> **Data in this exercise**
★ ★ ★ ★ ★

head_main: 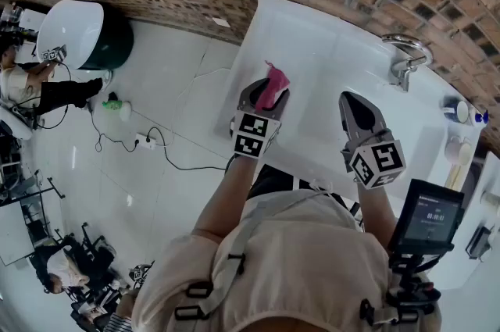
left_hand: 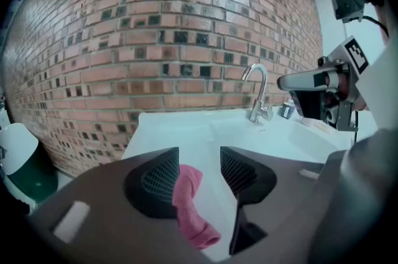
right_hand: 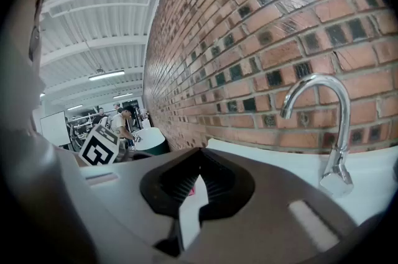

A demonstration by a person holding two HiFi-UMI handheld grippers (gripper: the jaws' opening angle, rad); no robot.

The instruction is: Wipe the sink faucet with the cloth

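Note:
A pink cloth (head_main: pixel 273 84) lies on the white sink top (head_main: pixel 312 41), left of the basin. My left gripper (head_main: pixel 266 94) is open around the cloth. In the left gripper view the cloth (left_hand: pixel 189 200) rests against the left jaw, with a clear gap to the right jaw, between the tips of my left gripper (left_hand: pixel 199 160). The chrome faucet (head_main: pixel 406 61) stands at the back right against the brick wall; it shows as the faucet (left_hand: pixel 258 95) and the faucet (right_hand: pixel 333 132) in the gripper views. My right gripper (head_main: pixel 359 116) hovers over the basin in front of the faucet, shut and empty, as my right gripper (right_hand: pixel 199 157) shows.
Small bottles (head_main: pixel 462 113) and a cup (head_main: pixel 457 147) stand at the sink's right end. A small screen (head_main: pixel 428 217) hangs by the person's right side. On the floor at left are a green and white basin (head_main: pixel 86 33), cables (head_main: pixel 148 141) and other people.

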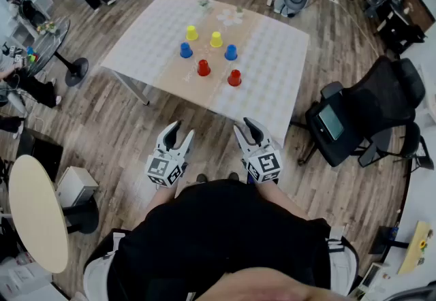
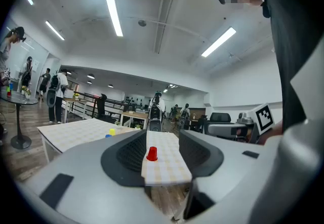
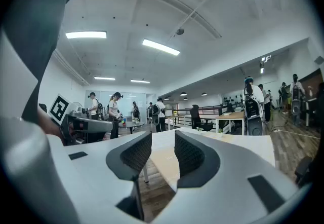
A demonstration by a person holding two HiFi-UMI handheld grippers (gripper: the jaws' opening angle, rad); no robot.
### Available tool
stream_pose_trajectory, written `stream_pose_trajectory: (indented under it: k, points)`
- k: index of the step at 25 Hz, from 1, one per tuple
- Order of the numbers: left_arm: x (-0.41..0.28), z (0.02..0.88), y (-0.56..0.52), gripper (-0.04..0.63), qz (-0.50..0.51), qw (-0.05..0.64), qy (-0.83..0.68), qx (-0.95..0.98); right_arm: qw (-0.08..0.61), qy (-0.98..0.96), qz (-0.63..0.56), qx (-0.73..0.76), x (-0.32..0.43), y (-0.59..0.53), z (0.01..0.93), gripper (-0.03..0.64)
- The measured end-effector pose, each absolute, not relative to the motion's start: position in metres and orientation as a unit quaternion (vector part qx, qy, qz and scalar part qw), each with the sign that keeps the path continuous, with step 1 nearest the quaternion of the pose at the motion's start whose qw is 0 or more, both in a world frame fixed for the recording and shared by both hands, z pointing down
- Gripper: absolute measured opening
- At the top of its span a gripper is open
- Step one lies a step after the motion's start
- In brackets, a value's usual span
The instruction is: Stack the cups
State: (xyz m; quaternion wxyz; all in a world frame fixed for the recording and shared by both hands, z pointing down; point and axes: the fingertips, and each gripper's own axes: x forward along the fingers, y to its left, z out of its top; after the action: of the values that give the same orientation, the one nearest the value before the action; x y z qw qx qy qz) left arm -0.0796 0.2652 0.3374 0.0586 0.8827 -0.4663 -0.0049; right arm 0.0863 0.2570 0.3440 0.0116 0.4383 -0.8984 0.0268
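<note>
my left gripper [image 1: 180,132], right gripper [image 1: 246,128]: jaws apart, empty, level, likely lining up the approach | cups [image 1: 204,68]: rim-down, spread on tabletop [image 1: 272,82], well apart from me, unstacked

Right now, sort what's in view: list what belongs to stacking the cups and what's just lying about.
For the job: yellow cups, blue cups, red cups, the table under them.
Lying about: black office chair, round beige table.

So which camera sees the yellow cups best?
The head view: both yellow cups stand in plain sight on the table. The left gripper view catches only a tiny, far-off bit of yellow cup; the right gripper view shows none.
</note>
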Motion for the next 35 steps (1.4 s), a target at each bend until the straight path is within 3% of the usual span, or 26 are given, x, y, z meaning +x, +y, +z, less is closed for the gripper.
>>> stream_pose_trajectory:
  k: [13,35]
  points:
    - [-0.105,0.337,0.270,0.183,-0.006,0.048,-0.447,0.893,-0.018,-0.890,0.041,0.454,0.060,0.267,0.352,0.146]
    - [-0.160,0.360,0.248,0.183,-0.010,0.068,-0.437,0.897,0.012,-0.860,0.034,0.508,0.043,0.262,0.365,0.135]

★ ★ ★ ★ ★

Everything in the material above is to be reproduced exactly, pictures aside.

head_main: 
left_hand: 
right_hand: 

A demonstration by a person holding two HiFi-UMI handheld grippers (gripper: the jaws' opening angle, rad); no robot.

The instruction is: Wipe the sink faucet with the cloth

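Note:
A pink cloth (head_main: pixel 273 84) lies on the white sink top (head_main: pixel 312 41), left of the basin. My left gripper (head_main: pixel 266 94) is open around the cloth. In the left gripper view the cloth (left_hand: pixel 189 200) rests against the left jaw, with a clear gap to the right jaw, between the tips of my left gripper (left_hand: pixel 199 160). The chrome faucet (head_main: pixel 406 61) stands at the back right against the brick wall; it shows as the faucet (left_hand: pixel 258 95) and the faucet (right_hand: pixel 333 132) in the gripper views. My right gripper (head_main: pixel 359 116) hovers over the basin in front of the faucet, shut and empty, as my right gripper (right_hand: pixel 199 157) shows.
Small bottles (head_main: pixel 462 113) and a cup (head_main: pixel 457 147) stand at the sink's right end. A small screen (head_main: pixel 428 217) hangs by the person's right side. On the floor at left are a green and white basin (head_main: pixel 86 33), cables (head_main: pixel 148 141) and other people.
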
A demonstration by a person holding two HiFi-UMI handheld grippers (gripper: the jaws' opening angle, rad); no robot.
### Available tool
stream_pose_trajectory, written `stream_pose_trajectory: (indented under it: k, points)`
- k: index of the step at 25 Hz, from 1, one per tuple
- Order of the numbers: left_arm: x (-0.41..0.28), z (0.02..0.88), y (-0.56..0.52), gripper (-0.04..0.63), qz (-0.50..0.51), qw (-0.05..0.64), qy (-0.83..0.68), qx (-0.95..0.98); right_arm: qw (-0.08..0.61), qy (-0.98..0.96), qz (-0.63..0.56), qx (-0.73..0.76), x (-0.32..0.43), y (-0.59..0.53), z (0.01..0.93), gripper (-0.03..0.64)
- The measured end-effector pose, each absolute, not relative to the motion's start: position in metres and orientation as a unit quaternion (vector part qx, qy, qz and scalar part qw), each with the sign that keeps the path continuous, with step 1 nearest the quaternion of the pose at the motion's start whose qw is 0 or more, both in a world frame fixed for the recording and shared by both hands, z pointing down
- Gripper: absolute measured opening
- At the top of its span a gripper is open
- Step one lies a step after the motion's start
- In brackets, a value's usual span
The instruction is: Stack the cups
State: (xyz m; quaternion wxyz; all in a world frame fixed for the recording and shared by both hands, z pointing down; point and axes: the fingertips, and each gripper's own axes: x forward along the fingers, y to its left, z out of its top; after the action: of the values that give the same orientation, the one nearest the value before the action; x y z qw qx qy qz) left arm -0.0796 0.2652 0.3374 0.0586 0.8827 -0.4663 -0.0049; right arm 0.0863 0.2570 0.3440 0.0116 0.4383 -0.8984 0.0268
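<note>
my left gripper [image 1: 180,132], right gripper [image 1: 246,128]: jaws apart, empty, level, likely lining up the approach | cups [image 1: 204,68]: rim-down, spread on tabletop [image 1: 272,82], well apart from me, unstacked

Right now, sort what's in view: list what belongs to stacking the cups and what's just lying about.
For the job: yellow cups, blue cups, red cups, the table under them.
Lying about: black office chair, round beige table.

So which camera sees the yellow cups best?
The head view: both yellow cups stand in plain sight on the table. The left gripper view catches only a tiny, far-off bit of yellow cup; the right gripper view shows none.
</note>
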Motion for the next 35 steps (1.4 s), a target at each bend until the straight path is within 3% of the usual span, or 26 are given, x, y, z meaning +x, +y, +z, less is closed for the gripper.
>>> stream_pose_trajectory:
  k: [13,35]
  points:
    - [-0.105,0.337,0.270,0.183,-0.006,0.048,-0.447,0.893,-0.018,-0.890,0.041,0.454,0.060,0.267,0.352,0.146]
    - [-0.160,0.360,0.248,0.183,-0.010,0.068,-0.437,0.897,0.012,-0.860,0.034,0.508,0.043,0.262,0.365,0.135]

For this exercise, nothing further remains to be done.